§ Task objective
Apart from the images, reproduce all of the data word for word.

§ Available data
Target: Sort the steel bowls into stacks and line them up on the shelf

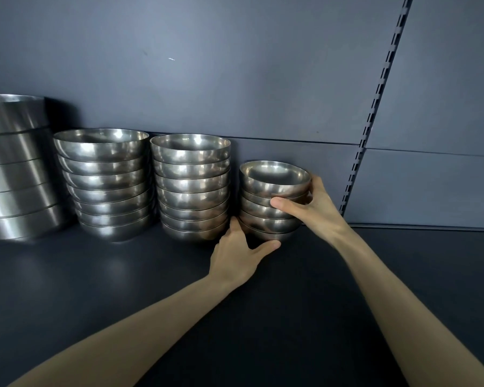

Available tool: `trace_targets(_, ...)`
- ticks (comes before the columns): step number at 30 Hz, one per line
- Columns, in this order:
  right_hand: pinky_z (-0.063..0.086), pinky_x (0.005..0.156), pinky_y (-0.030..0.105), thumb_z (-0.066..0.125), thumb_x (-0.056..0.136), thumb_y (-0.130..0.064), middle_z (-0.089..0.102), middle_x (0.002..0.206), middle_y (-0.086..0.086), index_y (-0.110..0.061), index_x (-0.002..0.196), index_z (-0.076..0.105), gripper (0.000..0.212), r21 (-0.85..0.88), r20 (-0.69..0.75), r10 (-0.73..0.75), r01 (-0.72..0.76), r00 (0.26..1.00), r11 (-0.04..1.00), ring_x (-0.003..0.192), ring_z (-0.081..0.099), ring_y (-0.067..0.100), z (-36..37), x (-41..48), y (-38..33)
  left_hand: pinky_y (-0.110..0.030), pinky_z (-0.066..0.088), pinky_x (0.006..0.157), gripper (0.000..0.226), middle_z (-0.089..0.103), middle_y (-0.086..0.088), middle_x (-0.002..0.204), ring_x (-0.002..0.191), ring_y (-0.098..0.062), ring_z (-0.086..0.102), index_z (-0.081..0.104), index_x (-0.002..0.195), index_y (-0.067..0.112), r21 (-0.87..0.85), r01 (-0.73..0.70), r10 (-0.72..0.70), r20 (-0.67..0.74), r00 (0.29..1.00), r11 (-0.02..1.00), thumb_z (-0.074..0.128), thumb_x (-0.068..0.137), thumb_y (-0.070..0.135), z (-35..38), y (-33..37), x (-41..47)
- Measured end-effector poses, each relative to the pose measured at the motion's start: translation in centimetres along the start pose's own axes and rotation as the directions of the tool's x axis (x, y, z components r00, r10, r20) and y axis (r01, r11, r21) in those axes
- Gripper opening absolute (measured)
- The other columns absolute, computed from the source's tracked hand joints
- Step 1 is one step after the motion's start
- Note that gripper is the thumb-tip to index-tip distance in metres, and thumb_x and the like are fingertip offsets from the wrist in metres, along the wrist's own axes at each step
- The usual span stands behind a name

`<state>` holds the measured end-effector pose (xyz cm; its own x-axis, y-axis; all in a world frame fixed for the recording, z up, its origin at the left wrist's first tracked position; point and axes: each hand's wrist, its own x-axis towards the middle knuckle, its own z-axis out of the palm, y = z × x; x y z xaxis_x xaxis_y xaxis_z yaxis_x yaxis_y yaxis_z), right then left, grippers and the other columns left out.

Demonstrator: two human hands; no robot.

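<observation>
Head: left hand (235,256), right hand (317,209) on stack (260,217)

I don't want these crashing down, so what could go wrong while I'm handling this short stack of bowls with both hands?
Your right hand grips only the upper bowls of the short stack; a push could slide them off the lower ones. Your left hand sits between it and the taller bowl stack, so fingers may get pinched or that stack nudged.

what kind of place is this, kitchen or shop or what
Probably a shop or storeroom shelving bay, not certain: a dark shelf backed by panels with a slotted upright rail, and several stacks of matching steel bowls, such as the short stack being held.
</observation>
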<state>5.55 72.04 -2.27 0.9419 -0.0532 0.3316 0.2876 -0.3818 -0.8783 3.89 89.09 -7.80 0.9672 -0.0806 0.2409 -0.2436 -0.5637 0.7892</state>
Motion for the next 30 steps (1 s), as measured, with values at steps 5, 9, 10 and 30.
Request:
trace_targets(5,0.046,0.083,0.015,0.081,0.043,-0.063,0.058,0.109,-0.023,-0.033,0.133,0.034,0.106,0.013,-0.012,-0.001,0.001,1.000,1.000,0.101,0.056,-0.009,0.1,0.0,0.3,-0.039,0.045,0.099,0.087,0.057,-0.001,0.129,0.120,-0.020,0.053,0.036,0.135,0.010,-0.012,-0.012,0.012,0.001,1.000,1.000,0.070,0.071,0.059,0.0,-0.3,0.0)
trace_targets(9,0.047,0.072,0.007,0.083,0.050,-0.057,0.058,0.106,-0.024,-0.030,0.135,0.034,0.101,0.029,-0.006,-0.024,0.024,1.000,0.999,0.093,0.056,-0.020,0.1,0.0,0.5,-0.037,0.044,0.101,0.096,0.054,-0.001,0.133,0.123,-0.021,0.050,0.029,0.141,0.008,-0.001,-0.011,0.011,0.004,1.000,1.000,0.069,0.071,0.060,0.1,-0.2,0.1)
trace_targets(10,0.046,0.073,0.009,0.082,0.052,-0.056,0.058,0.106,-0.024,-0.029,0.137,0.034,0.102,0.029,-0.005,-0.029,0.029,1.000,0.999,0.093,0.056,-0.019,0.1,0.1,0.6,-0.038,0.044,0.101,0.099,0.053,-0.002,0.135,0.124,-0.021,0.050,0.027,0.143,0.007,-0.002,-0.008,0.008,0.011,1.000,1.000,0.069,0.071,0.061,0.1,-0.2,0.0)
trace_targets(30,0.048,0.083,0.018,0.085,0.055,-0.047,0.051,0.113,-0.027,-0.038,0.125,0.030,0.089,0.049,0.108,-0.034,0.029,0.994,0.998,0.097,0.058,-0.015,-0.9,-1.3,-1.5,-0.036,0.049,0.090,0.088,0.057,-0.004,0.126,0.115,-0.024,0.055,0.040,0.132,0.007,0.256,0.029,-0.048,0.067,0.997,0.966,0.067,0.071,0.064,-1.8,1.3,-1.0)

§ Task solution
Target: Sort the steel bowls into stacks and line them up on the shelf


Available tool: `trace_targets(_, ...)`
- ticks (comes before the columns): step number at 30 Hz, one per line
- Columns, in this order:
  right_hand: pinky_z (-0.063..0.086), pinky_x (0.005..0.156), pinky_y (-0.030..0.105), thumb_z (-0.066..0.125), thumb_x (-0.056..0.136), thumb_y (-0.130..0.064), middle_z (-0.089..0.102), middle_x (0.002..0.206), middle_y (-0.086..0.086), index_y (-0.110..0.061), index_x (-0.002..0.196), index_z (-0.076..0.105), gripper (0.000..0.212), r21 (-0.85..0.88), r20 (-0.69..0.75), r10 (-0.73..0.75), r01 (-0.72..0.76), r00 (0.26..1.00), r11 (-0.04..1.00), ring_x (-0.003..0.192), ring_z (-0.081..0.099), ring_y (-0.067..0.100), z (-36..37), x (-41..48), y (-38..33)
  left_hand: pinky_y (-0.110..0.030), pinky_z (-0.066..0.088), pinky_x (0.006..0.157), gripper (0.000..0.226), middle_z (-0.089..0.103), middle_y (-0.086..0.088), middle_x (-0.002..0.204), ring_x (-0.002..0.191), ring_y (-0.098..0.062), ring_z (-0.086..0.102), index_z (-0.081..0.104), index_x (-0.002..0.195), index_y (-0.067..0.112), r21 (-0.87..0.85), r01 (-0.73..0.70), r10 (-0.72..0.70), r20 (-0.67..0.74), r00 (0.29..1.00), r11 (-0.02..1.00), thumb_z (-0.074..0.128), thumb_x (-0.068..0.137), thumb_y (-0.070..0.135), z (-35..38), y (-33..37), x (-41..47)
- Measured end-effector poses, each relative to the pose measured at the motion's start: translation in centimetres along the start pose's own axes and rotation as the directions of the tool's x axis (x, y, z components r00, r10, r20) and y axis (r01, r11, r21) in those axes
- Gripper opening absolute (measured)
- The other columns absolute, computed from the source's tracked hand joints
- Step 1 is one step after the motion's start
- Note that gripper is the thumb-tip to index-tip distance in metres, and thumb_x and the like are fingertip offsets from the wrist in metres, along the wrist's own axes at each step
- The usual span stands behind a name

`<state>` holds the measured end-effector pose (xyz cm; its own x-axis, y-axis; all in a world frame fixed for the recording, z up, its origin at the left wrist's first tracked position; point and axes: each hand's wrist, its own x-axis towards the middle knuckle, its own z-axis out of the palm, y = z × x; x y z xaxis_x xaxis_y xaxis_z yaxis_x yaxis_y yaxis_z), right then left, grippers and the other columns left out.

Demonstrator: two human hands; no robot.

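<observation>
Head: left hand (235,256), right hand (317,209) on stack (260,217)

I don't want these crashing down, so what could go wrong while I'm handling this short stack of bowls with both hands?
Your right hand grips only the upper bowls of the short stack; a push could slide them off the lower ones. Your left hand sits between it and the taller bowl stack, so fingers may get pinched or that stack nudged.

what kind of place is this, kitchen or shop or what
Probably a shop or storeroom shelving bay, not certain: a dark shelf backed by panels with a slotted upright rail, and several stacks of matching steel bowls, such as the short stack being held.
</observation>
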<state>5.55 72.04 -2.27 0.9419 -0.0532 0.3316 0.2876 -0.3818 -0.8783 3.89 89.09 -7.80 0.9672 -0.0806 0.2409 -0.2436 -0.5637 0.7892</state>
Motion for the next 30 steps (1 s), as measured, with values at steps 5, 9, 10 and 30.
Request:
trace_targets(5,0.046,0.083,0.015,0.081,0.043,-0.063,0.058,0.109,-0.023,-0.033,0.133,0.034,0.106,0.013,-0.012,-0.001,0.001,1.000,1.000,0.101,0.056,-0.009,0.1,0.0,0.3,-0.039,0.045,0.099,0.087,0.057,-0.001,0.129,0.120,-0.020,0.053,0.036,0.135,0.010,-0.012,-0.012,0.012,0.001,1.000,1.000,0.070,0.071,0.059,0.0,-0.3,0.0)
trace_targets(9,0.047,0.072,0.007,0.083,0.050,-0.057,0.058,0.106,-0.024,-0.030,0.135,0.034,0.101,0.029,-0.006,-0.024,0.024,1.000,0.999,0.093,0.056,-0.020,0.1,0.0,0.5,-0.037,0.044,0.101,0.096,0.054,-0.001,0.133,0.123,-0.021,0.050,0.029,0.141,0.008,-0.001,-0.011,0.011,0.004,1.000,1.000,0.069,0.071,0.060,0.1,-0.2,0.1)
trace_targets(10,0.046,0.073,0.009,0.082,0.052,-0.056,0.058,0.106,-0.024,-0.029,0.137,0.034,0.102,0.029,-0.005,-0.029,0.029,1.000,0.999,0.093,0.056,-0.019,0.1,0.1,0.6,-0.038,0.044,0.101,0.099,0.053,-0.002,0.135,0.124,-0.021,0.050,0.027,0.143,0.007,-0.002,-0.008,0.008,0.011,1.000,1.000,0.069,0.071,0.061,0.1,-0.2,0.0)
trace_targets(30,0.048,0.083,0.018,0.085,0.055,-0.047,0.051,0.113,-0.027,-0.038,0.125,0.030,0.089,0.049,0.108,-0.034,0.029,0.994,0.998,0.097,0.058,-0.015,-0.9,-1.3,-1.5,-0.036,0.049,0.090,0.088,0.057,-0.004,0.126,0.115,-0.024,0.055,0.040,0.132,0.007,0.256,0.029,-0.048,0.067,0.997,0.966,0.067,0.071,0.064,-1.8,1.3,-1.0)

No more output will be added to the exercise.